SECURITIES AND EXCHANGE COMMISSION

Washington, D.C. 20549

 

FORM 8-K/A

Amendment No. 1 

 

CURRENT REPORT 

 

Pursuant to Section 13 or 15(d) of the

Securities Exchange Act of 1934

 

Date of Report (Date of earliest event reported): July 7, 2016

 

HELIOS AND MATHESON ANALYTICS INC.

(Exact name of registrant as specified in its charter)

  

Delaware

(State or other jurisdiction of

incorporation)

0-22945

(Commission File

Number)

13-3169913

(IRS Employer Identification Number)

  

Empire State Building

350 5th Avenue

New York, New York 10118

(Address of principal executive offices)

 

Registrant’s telephone number, including area code: (212) 979-8228

   

(Former Name or Former Address, if changed since last report)

  

Check the appropriate box below if the Form 8-K filing is intended to simultaneously satisfy the filing obligation of the registrant under any of the following provisions:

 

Written communications pursuant to Rule 425 under the Securities Act (17 CFR 230.425)

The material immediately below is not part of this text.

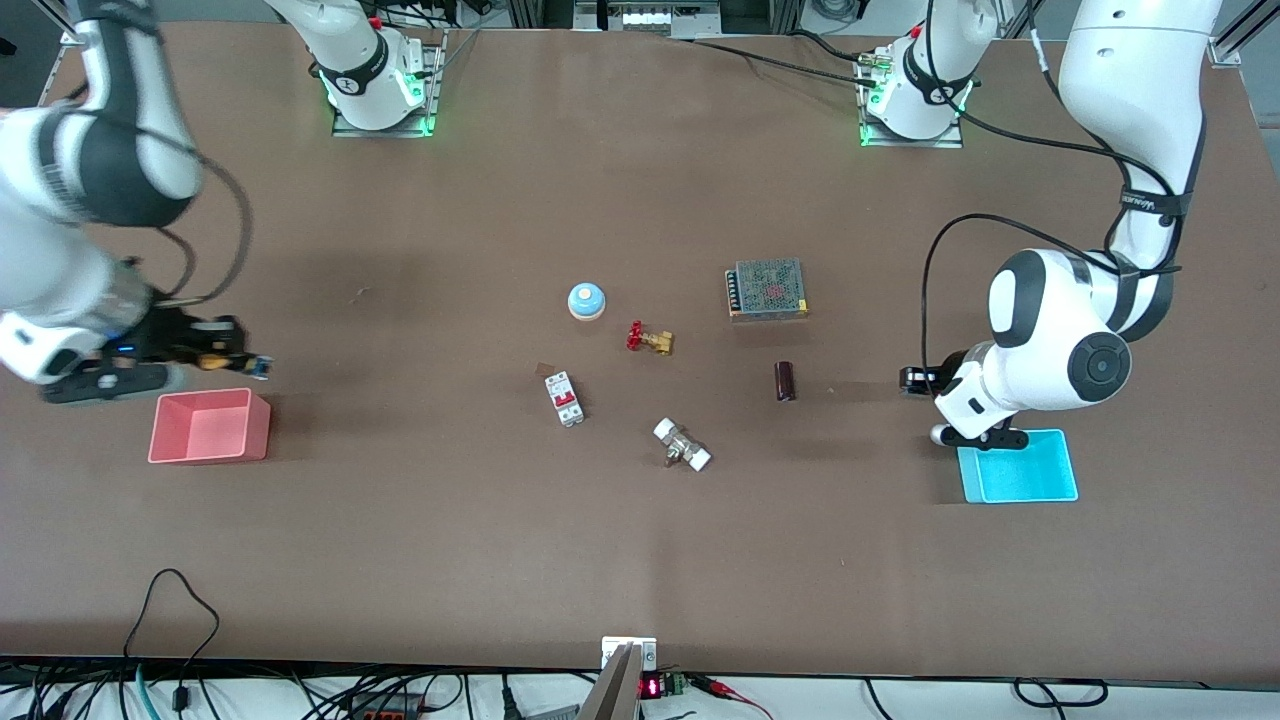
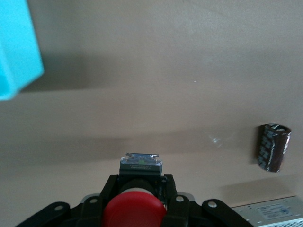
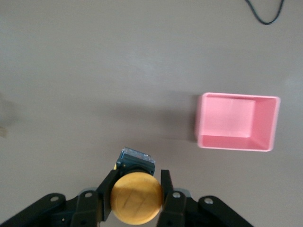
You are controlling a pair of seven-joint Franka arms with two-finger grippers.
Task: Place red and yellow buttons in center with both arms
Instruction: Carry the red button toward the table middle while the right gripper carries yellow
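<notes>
Front view: right gripper (image 1: 225,345) up in the air at the right arm's end of the table, over bare brown top just beside the pink bin (image 1: 209,426), clamped on the yellow button (image 1: 212,357). Right wrist view: black fingers (image 3: 166,187) pressed against either side of the round orange-yellow cap (image 3: 136,197), blue-black body poking out past it, pink bin lying open and well apart on the tabletop below. Front view again: left gripper (image 1: 915,380) aloft at the left arm's end, over the table beside the cyan bin (image 1: 1020,467), mostly hidden under the white wrist. Left wrist view: fingers (image 2: 170,189) closed tight on the red button (image 2: 134,212), red cap filling the gap, grey connector end sticking forward, a corner of the cyan bin (image 2: 16,47) off to one edge. Both buttons held off the surface, neither yet at the center (image 1: 640,420). Spread about the middle: blue-domed bell (image 1: 587,300), red-handled brass valve (image 1: 650,339), white circuit breaker (image 1: 564,398), metal fitting with white ends (image 1: 682,445), dark cylindrical capacitor (image 1: 785,381), and mesh-topped power supply (image 1: 767,289).
</notes>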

Soliciting material pursuant to Rule 14a-12 under the Exchange Act (17 CFR 240.14a-12)

Pre-commencement communications pursuant to Rule 14d-2(b) under the Exchange Act (17 CFR 240.14d-2(b))

Pre-commencement communications pursuant to Rule 13e-4(c) under the Exchange Act (17 CFR 240.13e-4(c))

 

 
 

 

 

Explanatory Note

 

On July 7, 2016, Helios and Matheson Analytics Inc., a Delaware corporation (“HMNY” ), Zone Acquisition, Inc., a Nevada corporation and wholly owned subsidiary of HMNY (the “Sub”), and Zone Technologies, Inc., a privately held Nevada corporation (“Zone”), entered into that certain Agreement and Plan of Merger, dated as of July 7, 2016 by and among HMNY, Zone and the Sub (the “Original Agreement”) as amended by that certain Waiver and First Amendment to Agreement and Plan of Merger, dated as of August 25, 2016 (the “Amendment” and together with the Original Agreement, the “Merger Agreement”), pursuant to which, subject to the satisfaction or waiver of certain conditions, the Sub will merge with and into Zone, with Zone surviving as a wholly owned subsidiary of HMNY (the “Merger”) as previously disclosed in its Current Report on Form 8-K filed on July 12, 2016 (the “Initial 8-K”); however, Zone’s Audited Financial Statements and Unaudited Interim Condensed Financial Statements (together, the “Financials”) were not then available. This filing is hereby made in order to amend the Initial 8-K to provide the Financials and pro forma financial information.

 

ITEM 9.01 FINANCIAL STATEMENTS AND EXHIBITS

 

(a) Financial Statements of Business Acquired

 

The Audited Financial Statements of Zone for the period from January 9, 2015 (commencement of operations) through December 31, 2015 and the Interim Condensed Financial Statements of Zone for the six months ended June 30, 2016 (Unaudited) are filed as Exhibit 99.1 and 99.2, respectively, to this Form 8-K and are incorporated herein by reference.

 

(b) Pro Forma Financial Information

 

The unaudited pro forma consolidated balance sheet as of June 30, 2016 and the statement of operations for the six months ended June 30, 2016 and the year ended December 31, 2015 to reflect the merger transaction with Zone are filed as Exhibit 99.3 to this Form 8-K and are incorporated herein by reference.

 

(d) Exhibits:

 

Exhibit 
Number

 

Description

99.1

 

Audited Financial Statements for the period from January 9, 2015 (commencement of operations) through December 31, 2015.

99.2

 

Interim Condensed Financial Statements for the six months ended June 30, 2016 (Unaudited).

99.3

 

Unaudited pro forma consolidated balance sheet as of June 30, 2016 and the statements of operations for the six months ended June 30, 2016 and the year ended December 31, 2015.

 

Cautionary Statement on Forward-looking Information

 

Certain statements in this Current Report and its exhibits contain forward-looking statements within the meaning of the Private Securities Litigation Reform Act of 1995 or under Section 27A of the Securities Act of 1933, as amended, and Section 21E of the Securities Exchange Act of 1934, as amended (collectively, “forward-looking statements”) that may not be based on historical fact, but instead relate to future events, including without limitation statements containing the words “believe”, “may”, “plan”, “will”, “estimate”, “continue”, “anticipate”, “intend”, “expect” and similar expressions. All statements other than statements of historical fact included in this communication are forward-looking statements.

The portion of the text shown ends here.